On June 4, the Nigerian government announced that it had suspended Twitter’s operations in the country. The announcement came two days after the social media company removed a tweet by President Muhammadu Buhari, in which Buhari issued a thinly veiled threat against secessionist groups in the southeast “to treat them in the language they understand.”
Since announcing the ban, the government has issued directives to federal prosecutors to arrest anyone still using Twitter — and ordered Internet providers to block access to the platform. After some initial confusion as to whether Twitter remained accessible, it appears as of mid-June that most Nigerians can no longer access the platform.
The Twitter ban is only the latest example of governments using their control over the Internet and other digital technologies to surveil, censor and suppress their people. But the ban hasn’t stopped Nigerians from trying to hold the government accountable both on and offline. Here are three things the Twitter ban shows us about the push and pull between governments, activists and social media giants.
1. Activists are still using social media to hold government accountable
While governments may have grown more aggressive in their efforts to thwart online speech, research shows that social media remains an important tool for activists to mobilize support for and coordinate their activities. In Nigeria, opponents to the Buhari regime are finding creative ways to evade the Twitter ban and promote accountability.
Many openly mocked the fact that the government announced the Twitter ban on Twitter. Others pointed out the hypocrisy of Buhari’s All Progressives Congress party, as the social media platform was instrumental in bringing members to power. A sense of humor persisted:
Following the ban of Twitter in Nigeria, my account is now being handled by the remote team in the US. Views are still mine.
— Oluyomi Ojo (@OluyomiOjo) June 6, 2021
To access Twitter and advocate against the ban, Nigerians turned to virtual private networks (VPNs) along with other clever workarounds.
Opposition to the government’s decision has come from nearly all segments of Nigeria’s society. A church criticized the ban. Musicians are speaking out. A statement by 41 human rights organizations and religious groups condemned it. Opposition politicians also lambasted the ban. Even some ruling-party politicians expressed muted criticism.
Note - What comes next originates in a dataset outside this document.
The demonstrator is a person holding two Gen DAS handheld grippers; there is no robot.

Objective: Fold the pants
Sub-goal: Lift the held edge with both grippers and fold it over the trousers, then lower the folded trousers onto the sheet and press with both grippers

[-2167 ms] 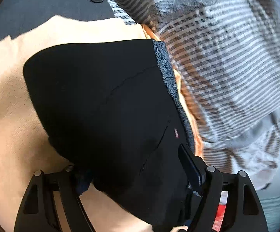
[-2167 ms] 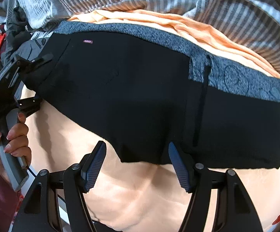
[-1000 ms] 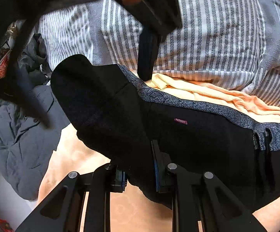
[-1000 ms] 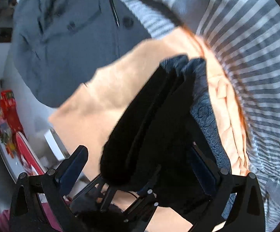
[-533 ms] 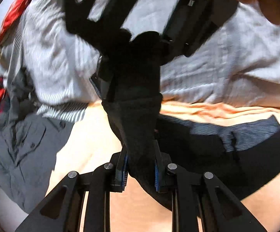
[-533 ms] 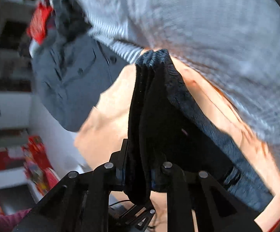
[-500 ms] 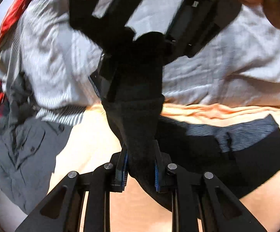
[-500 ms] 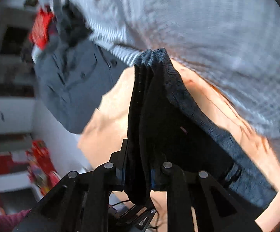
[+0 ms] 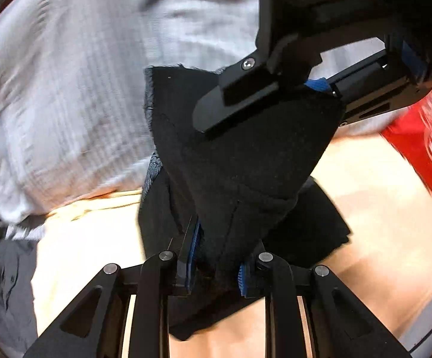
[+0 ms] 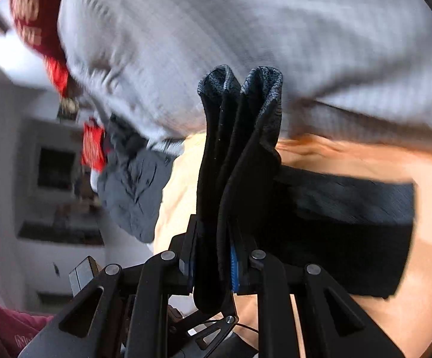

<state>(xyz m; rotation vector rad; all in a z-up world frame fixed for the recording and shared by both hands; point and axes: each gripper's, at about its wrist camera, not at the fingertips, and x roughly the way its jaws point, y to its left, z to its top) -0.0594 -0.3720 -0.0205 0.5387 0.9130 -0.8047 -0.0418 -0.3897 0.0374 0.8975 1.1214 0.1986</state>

But Nigerians are using Twitter and other social media to do more than just voice their opposition to the ban. Some put direct pressure on Internet providers to restore access to the platform. Others began using Twitter to coordinate legal services for anyone arrested for evading the Twitter ban.
Nigerians took similar measures during the #EndSARS campaign, a protest movement that gained momentum last year in opposition to the abuses of the Nigerian police Special Anti-Robbery Squad (SARS). The #EndSARS movement attracted enormous support from around the globe — Twitter even unveiled a custom emoji in support of the campaign.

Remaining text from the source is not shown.